● **WHAT TO DO**:
In the listing below, find every line containing "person" and copy it out.

>>>

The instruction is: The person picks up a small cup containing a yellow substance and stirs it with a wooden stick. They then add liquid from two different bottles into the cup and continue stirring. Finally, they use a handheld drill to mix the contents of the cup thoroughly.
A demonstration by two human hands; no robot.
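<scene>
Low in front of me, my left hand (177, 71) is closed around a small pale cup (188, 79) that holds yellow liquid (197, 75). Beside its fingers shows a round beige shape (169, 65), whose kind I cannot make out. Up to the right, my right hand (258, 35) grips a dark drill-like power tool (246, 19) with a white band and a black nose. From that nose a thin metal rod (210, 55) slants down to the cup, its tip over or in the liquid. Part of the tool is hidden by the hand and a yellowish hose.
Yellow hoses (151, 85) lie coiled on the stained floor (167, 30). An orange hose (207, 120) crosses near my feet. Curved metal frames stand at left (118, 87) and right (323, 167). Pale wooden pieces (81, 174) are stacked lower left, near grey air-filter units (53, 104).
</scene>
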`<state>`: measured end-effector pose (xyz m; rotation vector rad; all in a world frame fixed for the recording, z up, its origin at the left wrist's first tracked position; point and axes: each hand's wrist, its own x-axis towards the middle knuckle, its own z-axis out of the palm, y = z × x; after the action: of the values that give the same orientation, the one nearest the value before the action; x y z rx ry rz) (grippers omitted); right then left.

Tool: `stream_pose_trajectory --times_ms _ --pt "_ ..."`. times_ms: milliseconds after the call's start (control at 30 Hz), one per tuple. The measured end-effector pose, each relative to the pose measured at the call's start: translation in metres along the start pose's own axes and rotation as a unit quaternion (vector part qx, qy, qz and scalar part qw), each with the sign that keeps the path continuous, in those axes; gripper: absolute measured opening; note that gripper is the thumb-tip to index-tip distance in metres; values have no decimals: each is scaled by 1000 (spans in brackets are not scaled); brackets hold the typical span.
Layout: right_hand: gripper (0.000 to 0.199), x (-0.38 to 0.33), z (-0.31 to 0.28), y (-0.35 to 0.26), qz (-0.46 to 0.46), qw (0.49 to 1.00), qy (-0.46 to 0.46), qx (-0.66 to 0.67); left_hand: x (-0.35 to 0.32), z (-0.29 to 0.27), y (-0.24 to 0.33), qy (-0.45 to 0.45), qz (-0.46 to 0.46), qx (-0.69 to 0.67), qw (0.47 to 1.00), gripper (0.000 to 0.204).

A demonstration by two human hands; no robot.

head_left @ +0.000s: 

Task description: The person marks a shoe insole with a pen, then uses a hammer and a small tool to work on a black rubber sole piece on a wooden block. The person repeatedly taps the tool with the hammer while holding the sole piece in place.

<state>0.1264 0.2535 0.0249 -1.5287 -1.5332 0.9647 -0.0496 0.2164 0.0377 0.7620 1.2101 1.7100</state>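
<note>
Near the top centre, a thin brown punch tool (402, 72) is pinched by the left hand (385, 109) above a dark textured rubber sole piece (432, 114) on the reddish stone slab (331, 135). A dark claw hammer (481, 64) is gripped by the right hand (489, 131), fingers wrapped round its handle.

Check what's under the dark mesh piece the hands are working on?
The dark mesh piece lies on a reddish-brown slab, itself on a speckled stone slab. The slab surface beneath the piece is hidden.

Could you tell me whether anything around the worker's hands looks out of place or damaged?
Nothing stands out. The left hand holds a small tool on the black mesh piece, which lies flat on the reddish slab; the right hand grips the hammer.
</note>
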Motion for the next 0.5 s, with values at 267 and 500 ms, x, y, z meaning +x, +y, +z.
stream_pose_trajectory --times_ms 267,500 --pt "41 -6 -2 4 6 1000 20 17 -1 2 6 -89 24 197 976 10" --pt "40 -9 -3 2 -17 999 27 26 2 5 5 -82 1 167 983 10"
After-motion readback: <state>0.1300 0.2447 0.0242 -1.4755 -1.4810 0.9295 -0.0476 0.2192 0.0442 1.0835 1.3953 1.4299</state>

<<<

● **RESPONSE BELOW**:
The instruction is: The person picks up a small cup containing a yellow substance and stirs it with a wooden stick. They then add liquid from two different bottles into the cup and continue stirring. Finally, they use a handheld drill to mix the contents of the cup thoroughly.
Task description: The person marks a shoe insole with a pen, then uses a hammer and a small tool to work on a black rubber sole piece on a wooden block. The person repeatedly taps the tool with the hammer while holding the sole piece in place.

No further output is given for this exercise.